In an editorial for the Washington Post, Sen. George S. McGovern (1972 presidential candidate who lost to Nixon, and boy that worked out, didn’t it?) offers up a simple, smart, elegant solution to our national health-care nightmare:
If we want comprehensive health care for all our citizens, we can achieve it with a single sentence: Congress hereby extends Medicare to all Americans. Those of us over 65 have been enjoying this program for years. I go to the doctor or hospital of my choice, and my taxes pay all the bills. It’s wonderful. But I would have appreciated it even more if my wife and children and I had had such health-care coverage when we were younger. I want every American, from birth to death, to get the kind of health care I now receive. Removing the payments now going to the insurance corporations would considerably offset the tax increase necessary to cover all Americans.
Medicare exists. It works. It’s beloved by its beneficiaries, who are such a large voting block that it’s beloved even by most conservative politicians, who ought to despise it as the dread “socialism” they fear so much. Why not just expand it?
We know that Medicare has worked well for half a century for those of us over 65. Why does it become “socialized medicine” when we extend it to younger Americans?
…We recently bailed out the finance houses and banks to the tune of $700 billion. A country that can afford such an outlay while paying for wars in Iraq and Afghanistan can afford to do what every other advanced democracy has done: underwrite quality health care for all its citizens.
If Medicare needs a few modifications in order to serve all Americans, we can make such adjustments now or later. But let’s make sure Congress has an up or down vote on Medicare for all before it adjourns this year. Let’s not waste time trying to reinvent the wheel. We all know what Medicare is. Do we want health care for all, or only for those over 65?
Those of us who care about our fellow citizens, rather than mostly ill-educated ideals of selfishness and short-sightedness, certainly do.
The whole piece is here.
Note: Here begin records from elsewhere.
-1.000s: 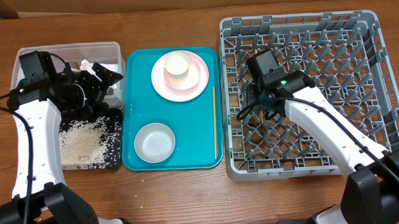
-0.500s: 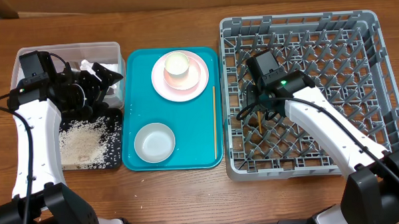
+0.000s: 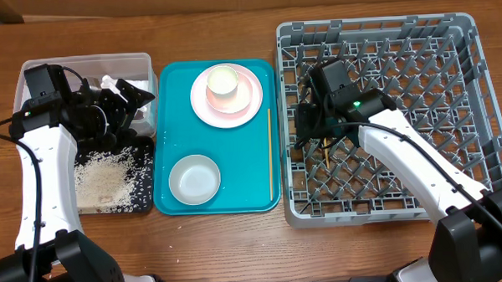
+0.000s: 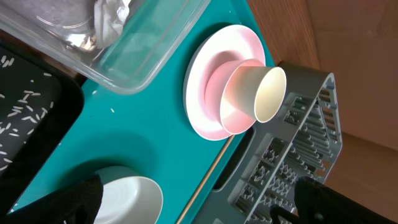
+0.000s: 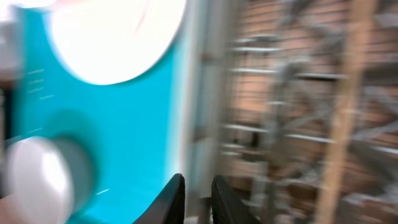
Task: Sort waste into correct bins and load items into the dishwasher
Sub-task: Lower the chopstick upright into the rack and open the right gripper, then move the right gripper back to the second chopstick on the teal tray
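Right claw (image 5: 196,194), tips narrowly apart and empty, hovers over the left side of the grey dish rack (image 3: 456,33), where one chopstick (image 3: 325,153) lies. Left claw (image 4: 205,198) gapes wide by the clear tub (image 3: 131,61). Pink plate (image 3: 251,106), cup (image 3: 222,79), bowl (image 3: 194,178) and another chopstick (image 3: 270,153) sit on the teal tray (image 3: 171,119).
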`<state>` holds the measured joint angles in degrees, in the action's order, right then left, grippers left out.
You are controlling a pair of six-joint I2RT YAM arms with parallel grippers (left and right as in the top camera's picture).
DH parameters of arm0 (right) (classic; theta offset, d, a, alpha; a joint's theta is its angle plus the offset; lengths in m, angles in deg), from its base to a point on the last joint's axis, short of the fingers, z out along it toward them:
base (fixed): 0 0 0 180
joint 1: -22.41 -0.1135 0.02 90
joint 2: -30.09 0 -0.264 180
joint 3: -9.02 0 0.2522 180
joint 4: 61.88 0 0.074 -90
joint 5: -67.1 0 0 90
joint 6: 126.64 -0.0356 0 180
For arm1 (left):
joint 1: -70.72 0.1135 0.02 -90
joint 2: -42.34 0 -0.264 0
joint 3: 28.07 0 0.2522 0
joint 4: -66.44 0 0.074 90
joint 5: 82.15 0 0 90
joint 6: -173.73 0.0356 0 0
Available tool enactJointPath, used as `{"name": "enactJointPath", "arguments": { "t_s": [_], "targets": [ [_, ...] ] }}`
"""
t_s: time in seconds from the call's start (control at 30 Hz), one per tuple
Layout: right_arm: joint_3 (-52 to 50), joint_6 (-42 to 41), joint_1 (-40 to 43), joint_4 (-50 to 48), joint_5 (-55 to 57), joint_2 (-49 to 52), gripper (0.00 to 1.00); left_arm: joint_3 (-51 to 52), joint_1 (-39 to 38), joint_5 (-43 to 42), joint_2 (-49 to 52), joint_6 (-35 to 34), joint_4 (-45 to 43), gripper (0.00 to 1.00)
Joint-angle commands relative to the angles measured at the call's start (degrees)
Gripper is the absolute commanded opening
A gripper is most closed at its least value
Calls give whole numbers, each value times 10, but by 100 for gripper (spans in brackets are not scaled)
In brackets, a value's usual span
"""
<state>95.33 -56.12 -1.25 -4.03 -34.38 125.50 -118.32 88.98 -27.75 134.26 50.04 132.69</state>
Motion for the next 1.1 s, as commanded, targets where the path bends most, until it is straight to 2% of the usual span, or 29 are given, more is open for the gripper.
{"name": "enactJointPath", "arguments": {
  "t_s": [0.0, 0.27, 0.47, 0.63, 0.67, 0.73, 0.77, 0.8, 0.83, 0.9, 0.97, 1.03, 1.07],
  "targets": [
    [-2, -12, -3, -19, -129, 1, 17, -10, 1, 3, -5, 9, -1, 100],
    [-2, -51, -68, -51, -118, 1, 13, -10, 1, 3, -5, 9, -1, 100],
    [-2, -137, -184, -83, 128, 1, 12, -10, 1, 3, -5, 9, -1, 100],
    [-2, -183, -273, -87, 343, 9, 16, -10, 1, 3, -5, 9, -1, 100],
    [-2, -183, -284, -92, 361, 12, 23, -10, 1, 3, -5, 9, -1, 100],
    [-2, -183, -299, -108, 363, 18, 50, -10, 1, 3, -5, 9, -1, 100],
    [-2, -183, -304, -113, 356, 21, 69, -10, 1, 3, -5, 9, -1, 100],
    [-2, -183, -306, -117, 347, 21, 83, -10, 1, 3, -5, 9, -1, 100],
    [-2, -183, -307, -122, 339, 21, 88, -10, 1, 3, -5, 9, -1, 100],
    [-2, -183, -307, -126, 332, 21, 86, -10, 1, 3, -5, 9, -1, 100],
    [-2, -183, -305, -127, 333, 21, 70, -10, 1, 3, -5, 9, -1, 100],
    [-2, -183, -302, -125, 333, 21, 47, -10, 1, 3, -5, 9, -1, 100],
    [-2, -183, -299, -123, 334, 22, 43, -10, 1, 3, -5, 9, -1, 100]
  ]
}}
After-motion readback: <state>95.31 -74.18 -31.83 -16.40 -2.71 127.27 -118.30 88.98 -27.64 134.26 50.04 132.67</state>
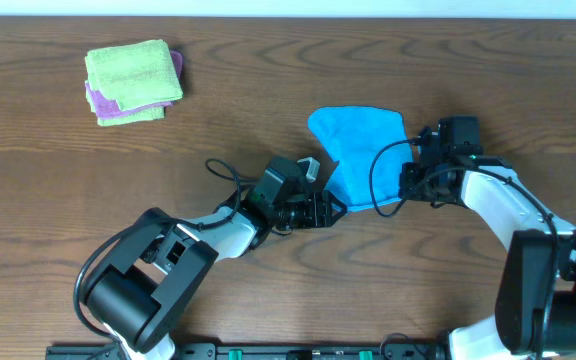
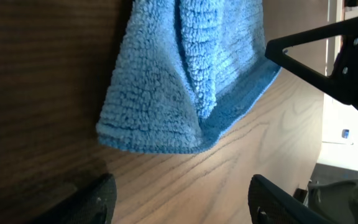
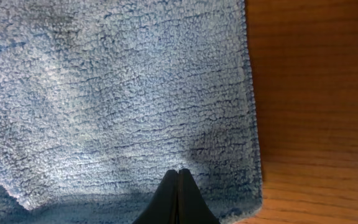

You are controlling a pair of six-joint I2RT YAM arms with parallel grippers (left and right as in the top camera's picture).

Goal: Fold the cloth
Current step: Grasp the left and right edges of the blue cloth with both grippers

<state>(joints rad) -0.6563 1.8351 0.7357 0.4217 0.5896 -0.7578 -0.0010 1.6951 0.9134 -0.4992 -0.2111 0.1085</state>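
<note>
The sky-blue cloth point(image 1: 360, 150) lies bunched and partly doubled over near the middle of the wooden table. My left gripper point(image 1: 334, 210) sits just off its near-left corner. In the left wrist view its jaws point(image 2: 182, 205) stand open over bare wood, and the cloth's folded corner point(image 2: 173, 87) lies just ahead, untouched. My right gripper point(image 1: 409, 182) is at the cloth's right edge. In the right wrist view its fingers point(image 3: 178, 180) are pressed together, tips down over the terry surface point(image 3: 117, 93) close to the hemmed edge. No fabric shows between them.
A lime-green cloth point(image 1: 133, 75) lies folded on a purple cloth point(image 1: 95, 100) at the far left. The right arm's black frame point(image 2: 334, 56) crosses the left wrist view beyond the cloth. Bare wood point(image 3: 316, 112) lies right of the cloth.
</note>
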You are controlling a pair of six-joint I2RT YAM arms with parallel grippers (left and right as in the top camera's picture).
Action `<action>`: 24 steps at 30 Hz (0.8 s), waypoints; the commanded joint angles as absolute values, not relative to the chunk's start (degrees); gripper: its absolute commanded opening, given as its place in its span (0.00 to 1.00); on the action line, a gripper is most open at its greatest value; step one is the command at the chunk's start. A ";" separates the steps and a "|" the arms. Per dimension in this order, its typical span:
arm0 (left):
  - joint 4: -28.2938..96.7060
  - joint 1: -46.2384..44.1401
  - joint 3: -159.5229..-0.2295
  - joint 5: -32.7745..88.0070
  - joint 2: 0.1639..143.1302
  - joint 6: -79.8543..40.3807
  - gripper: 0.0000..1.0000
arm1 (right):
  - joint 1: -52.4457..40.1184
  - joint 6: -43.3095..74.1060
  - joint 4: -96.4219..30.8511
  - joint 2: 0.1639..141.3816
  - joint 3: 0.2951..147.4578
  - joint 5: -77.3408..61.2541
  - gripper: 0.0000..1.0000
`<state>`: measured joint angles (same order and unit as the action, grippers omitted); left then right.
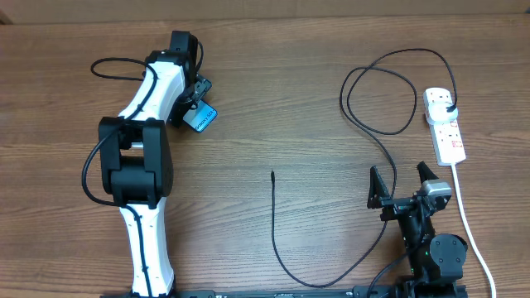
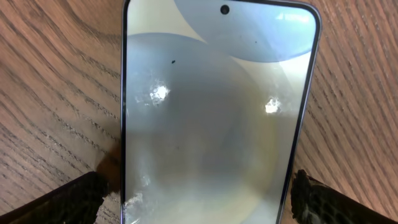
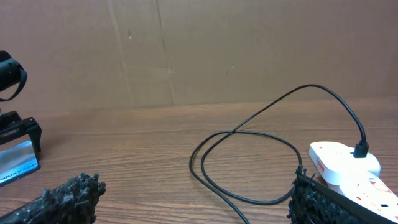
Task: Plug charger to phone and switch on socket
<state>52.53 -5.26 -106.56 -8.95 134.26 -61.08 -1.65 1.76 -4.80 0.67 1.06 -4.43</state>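
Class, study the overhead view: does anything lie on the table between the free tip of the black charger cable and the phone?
Nothing visible does. Only bare table lies between the charger tip and the phone, which sits up and to the left of the tip.
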 commanded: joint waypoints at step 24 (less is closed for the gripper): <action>55.99 -4.89 -103.22 -4.16 140.25 -61.73 0.99 | -1.98 2.15 -4.62 0.16 0.47 -3.92 1.00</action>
<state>54.39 -5.15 -106.65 -8.80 134.26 -60.88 -1.65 1.76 -4.80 0.67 1.06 -4.45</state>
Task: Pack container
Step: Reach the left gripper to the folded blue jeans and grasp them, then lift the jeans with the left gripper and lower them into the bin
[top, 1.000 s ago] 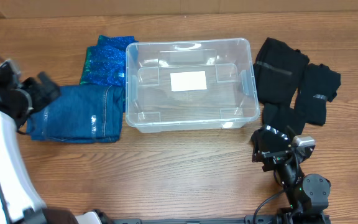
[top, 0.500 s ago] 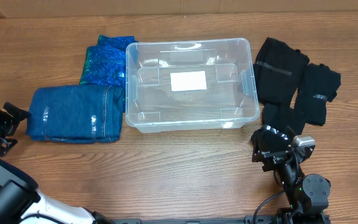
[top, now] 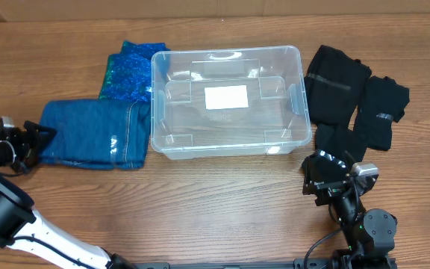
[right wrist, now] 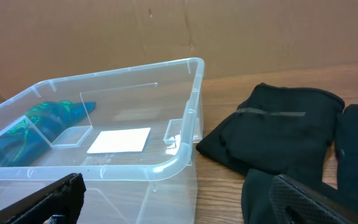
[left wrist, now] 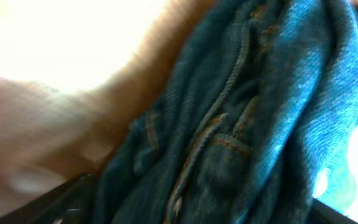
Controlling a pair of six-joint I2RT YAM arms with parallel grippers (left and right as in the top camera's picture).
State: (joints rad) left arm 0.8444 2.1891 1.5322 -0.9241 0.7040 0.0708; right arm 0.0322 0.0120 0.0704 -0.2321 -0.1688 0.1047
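Observation:
The clear container [top: 226,142] stands mid-table with a white label on its bottom and nothing inside; its near corner shows in the right wrist view [right wrist: 179,155]. Folded blue jeans [top: 92,134] lie against its left side. My left gripper [top: 40,137] is open at the jeans' left edge. In the left wrist view the denim [left wrist: 241,124] fills the frame between the spread fingers [left wrist: 197,211]. My right gripper [top: 321,173] is open and empty, low near the container's front right corner, and its fingers frame that corner in the right wrist view [right wrist: 185,205].
A sparkly blue-green garment [top: 129,71] lies behind the jeans, at the container's back left. Several black garments [top: 349,90] lie to the right of the container, also in the right wrist view [right wrist: 278,137]. A cardboard wall [right wrist: 166,31] runs along the back.
My left arm swung down and away to the far left, then came back right to the jeans' left edge. The right arm, container and clothes have not moved.

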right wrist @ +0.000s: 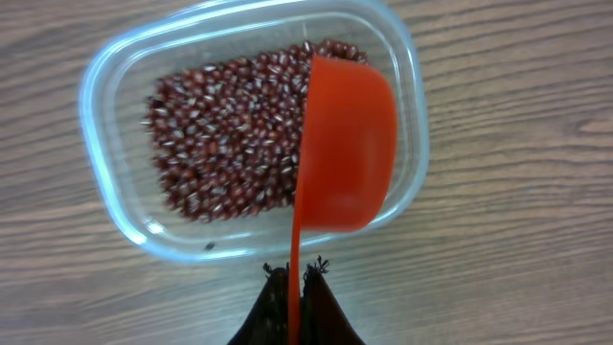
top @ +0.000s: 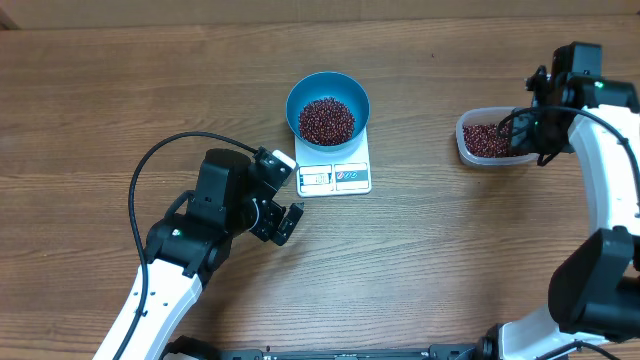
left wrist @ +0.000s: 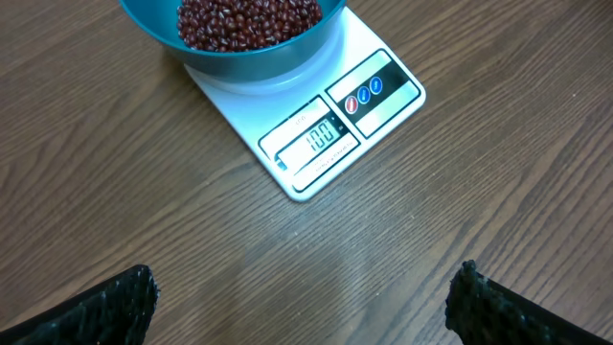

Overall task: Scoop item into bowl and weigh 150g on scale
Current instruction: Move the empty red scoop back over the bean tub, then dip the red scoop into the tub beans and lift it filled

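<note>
At the left of the worktop [top: 120, 90], the left gripper [top: 288, 195] hovers with jaws spread wide, holding nothing, just near-left of the scale [top: 335, 180]. Only its wrist view shows the digits on the scale's display [left wrist: 316, 139]. The blue bowl [top: 296, 95] sits on the scale's far part, with beans [top: 327, 120] heaped inside. To the right, more beans lie in the clear tub [top: 463, 138]. Only the right wrist view shows the red scoop [right wrist: 350, 144], tipped on its side over the tub, its handle pinched in the closed right gripper [right wrist: 295, 283].
</note>
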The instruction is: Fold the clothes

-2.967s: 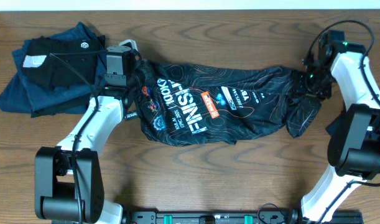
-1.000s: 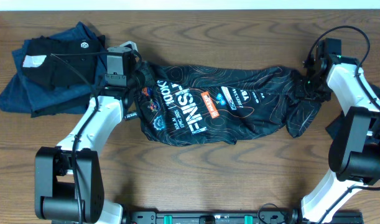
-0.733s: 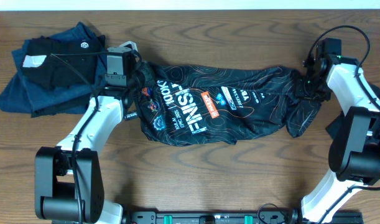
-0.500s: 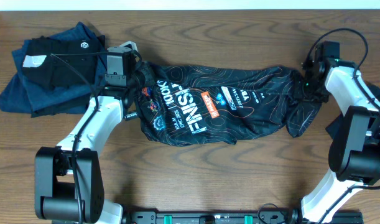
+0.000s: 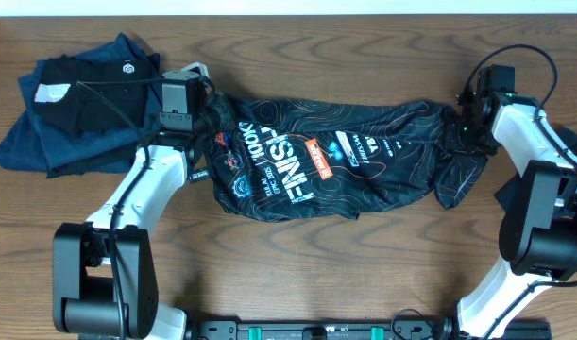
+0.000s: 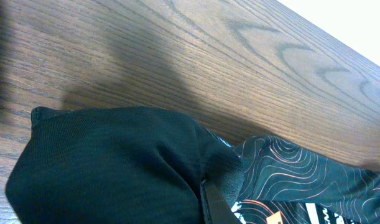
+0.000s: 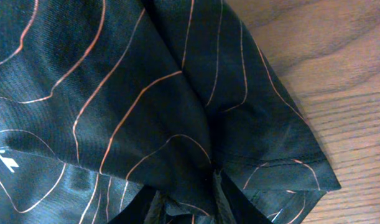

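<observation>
The clothes here are chiefly a black T-shirt (image 5: 335, 156) with orange contour lines and white lettering, lying stretched across the table's middle. My left gripper (image 5: 207, 119) is shut on its left end. In the left wrist view one finger (image 6: 216, 204) shows, buried in plain black fabric (image 6: 115, 162). My right gripper (image 5: 461, 128) sits at the shirt's bunched right end. In the right wrist view its fingers (image 7: 219, 194) pinch a fold of the lined cloth (image 7: 146, 93), with my right gripper (image 7: 186, 208) shut on it.
A pile of dark blue and black garments (image 5: 76, 104) lies at the back left. Another dark piece of cloth (image 5: 511, 196) lies partly under the right arm at the right edge. Bare wooden table (image 5: 345, 264) runs along the front.
The right wrist has shifted slightly toward the back since three seconds ago, and its fingers have drawn closer together on the fabric. The left arm and the shirt have stayed put.
</observation>
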### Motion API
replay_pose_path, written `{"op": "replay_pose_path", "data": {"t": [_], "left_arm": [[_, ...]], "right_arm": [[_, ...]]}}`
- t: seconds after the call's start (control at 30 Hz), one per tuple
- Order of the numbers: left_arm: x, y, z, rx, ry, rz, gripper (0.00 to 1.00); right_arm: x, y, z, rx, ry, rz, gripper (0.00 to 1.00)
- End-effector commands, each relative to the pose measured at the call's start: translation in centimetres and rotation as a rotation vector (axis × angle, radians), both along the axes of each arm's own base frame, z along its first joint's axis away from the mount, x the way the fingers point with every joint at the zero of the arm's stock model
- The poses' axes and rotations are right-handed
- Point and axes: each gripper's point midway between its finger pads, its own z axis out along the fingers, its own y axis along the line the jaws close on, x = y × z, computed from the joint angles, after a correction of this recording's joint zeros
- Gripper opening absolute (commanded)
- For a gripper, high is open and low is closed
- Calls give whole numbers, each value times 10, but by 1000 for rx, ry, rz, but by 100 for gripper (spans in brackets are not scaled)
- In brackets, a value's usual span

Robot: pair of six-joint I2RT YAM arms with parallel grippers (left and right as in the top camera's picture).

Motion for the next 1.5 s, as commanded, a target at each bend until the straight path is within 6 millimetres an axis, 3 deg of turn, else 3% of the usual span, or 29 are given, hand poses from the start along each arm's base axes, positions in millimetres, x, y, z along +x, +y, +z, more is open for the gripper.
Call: {"op": "replay_pose_path", "data": {"t": [0.0,0.17,0.37,0.47,0.57,0.7,0.83,0.97,1.1,1.23,1.47], "left_arm": [[3,0,6,8,-18,-10,6],[3,0,6,8,-18,-10,6],[3,0,6,8,-18,-10,6],[3,1,16,7,-41,-9,6],[2,5,45,26,-118,-23,6],[-5,13,106,30,-260,-15,6],[-28,20,175,22,-417,2,6],[-61,27,233,14,-552,16,6],[-100,24,273,-19,-621,-31,6],[-135,22,294,-35,-648,-61,6],[-175,22,329,-19,-730,-69,6]], "right_arm": [[1,5,4,9,-12,20,18],[3,9,4,27,-23,24,1],[3,8,5,24,-21,23,1],[2,5,19,13,-33,17,1],[4,-16,59,-80,-77,-17,1],[5,-40,140,-170,-206,-72,1],[-10,-54,221,-223,-351,-141,1],[-34,-59,284,-280,-482,-176,1],[-65,-60,327,-332,-567,-207,1],[-95,-58,358,-370,-643,-225,1],[-131,-50,382,-430,-691,-152,1]]}}
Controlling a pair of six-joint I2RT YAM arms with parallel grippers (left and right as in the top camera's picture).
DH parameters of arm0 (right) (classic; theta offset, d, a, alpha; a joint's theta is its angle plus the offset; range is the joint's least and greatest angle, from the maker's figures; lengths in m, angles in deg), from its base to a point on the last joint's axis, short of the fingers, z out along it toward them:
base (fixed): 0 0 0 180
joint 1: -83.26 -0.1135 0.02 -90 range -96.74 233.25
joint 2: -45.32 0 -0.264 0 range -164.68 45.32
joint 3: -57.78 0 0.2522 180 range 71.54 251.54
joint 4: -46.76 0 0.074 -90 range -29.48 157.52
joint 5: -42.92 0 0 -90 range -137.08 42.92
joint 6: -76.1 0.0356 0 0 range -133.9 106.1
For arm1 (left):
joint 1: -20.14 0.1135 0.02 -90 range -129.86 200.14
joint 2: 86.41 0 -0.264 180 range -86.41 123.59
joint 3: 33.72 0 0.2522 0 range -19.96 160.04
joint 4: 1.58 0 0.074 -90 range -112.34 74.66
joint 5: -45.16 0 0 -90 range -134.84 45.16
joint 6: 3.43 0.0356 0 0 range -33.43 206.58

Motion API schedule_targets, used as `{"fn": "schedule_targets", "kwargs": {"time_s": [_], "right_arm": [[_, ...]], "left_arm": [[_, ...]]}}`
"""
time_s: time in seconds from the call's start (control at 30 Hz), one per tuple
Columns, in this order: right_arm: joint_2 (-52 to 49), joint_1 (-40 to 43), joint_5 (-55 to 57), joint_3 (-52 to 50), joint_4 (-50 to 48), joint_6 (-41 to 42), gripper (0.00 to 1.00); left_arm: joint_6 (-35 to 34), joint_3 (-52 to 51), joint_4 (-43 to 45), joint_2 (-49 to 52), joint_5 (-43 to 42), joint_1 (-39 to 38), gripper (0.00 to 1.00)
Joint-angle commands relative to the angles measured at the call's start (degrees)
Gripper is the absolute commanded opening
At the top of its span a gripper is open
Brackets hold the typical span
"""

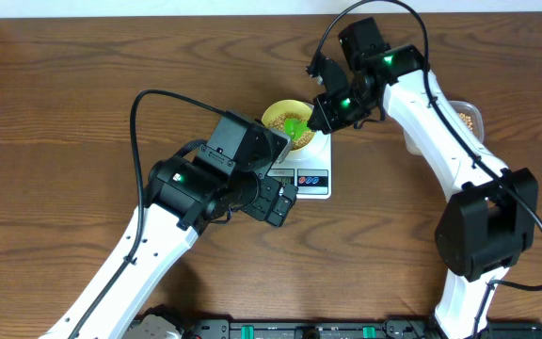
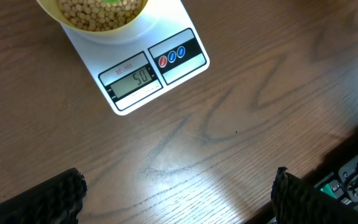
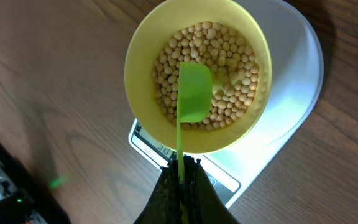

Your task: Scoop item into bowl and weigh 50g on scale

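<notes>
Green scoop point(image 3: 194, 93) over the yellow bowl point(image 3: 140, 59) of beans point(image 3: 229, 59) on the white scale point(image 2: 166, 25).
My right gripper point(image 3: 182, 167) clenches the scoop handle from the bowl's two o'clock, so strays drop inside; my left gripper point(image 2: 179, 199) hangs spread, empty, at seven o'clock, its camera facing the display point(image 2: 132, 82), apparently reading 50.

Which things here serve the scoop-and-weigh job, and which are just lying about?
Job in hand: soybeans, pale yellow bowl, white kitchen scale, green scoop, right end effector, clear tub.
Lying about: black hardware strip, left end effector (open, empty).
</notes>
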Motion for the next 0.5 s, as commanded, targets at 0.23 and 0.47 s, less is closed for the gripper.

Thanks go to Betsy Burnam for making me aware of it.
After months of Republican rabble-rousing and misinformation, Congressman Joe Wilson (R-Crazytown) stepped up to the plate (with the usual batting accuracy of your modern GOP politico) during President Obama’s speech to both houses of Congress the other night and shouted “YOU LIE!!!” at the president.
Like most of the misinformation and realpolitik offered up by the Right these days, the specific information he was calling a lie (that illegal immigrants would not be eligible for free health care) is demonstrably true. It’s typed into the language of the health care bill in plain English, and should be easy to understand even for an obvious buffoon like Wilson.
In this video, Keith Olberman shows the evidence (the actual text from the bill), and points out that Wilson’s greatest sin wasn’t the awesome breach of traditional protocol that besmirched both him and his party, it was the fact that he, himself, was simply screeching a Republican lie.
[UPDATE: The original video went away, so I found another source. The link to it is below.]
You may not know who to listen to in the healthcare debate. But I’ll tell you who not to listen to: anyone who is obviously and cravenly feeding you bullshit in order to scare you.
How stupid do you have to be to buy into this nonsense?